The whole listing below needs to be retyped without a single change.
= = = = =
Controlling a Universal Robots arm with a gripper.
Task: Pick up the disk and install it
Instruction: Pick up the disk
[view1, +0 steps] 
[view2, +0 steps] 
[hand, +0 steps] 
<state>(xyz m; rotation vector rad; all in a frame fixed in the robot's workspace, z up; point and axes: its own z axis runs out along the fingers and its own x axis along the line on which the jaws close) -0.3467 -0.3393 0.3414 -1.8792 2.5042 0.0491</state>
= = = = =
> Written solution
Controlling a Universal Robots arm with a gripper.
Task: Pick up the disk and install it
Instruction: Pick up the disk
[view1, +0 steps] 
[view2, +0 steps] 
[hand, +0 steps] 
<state>(xyz m; rotation vector rad; all in a frame fixed in the robot's workspace, z up; point and axes: its own z axis runs out along the fingers and its own x axis along the line on which the jaws close) -0.3467 -0.3393 0.3414 -1.8792 2.5042 0.0491</state>

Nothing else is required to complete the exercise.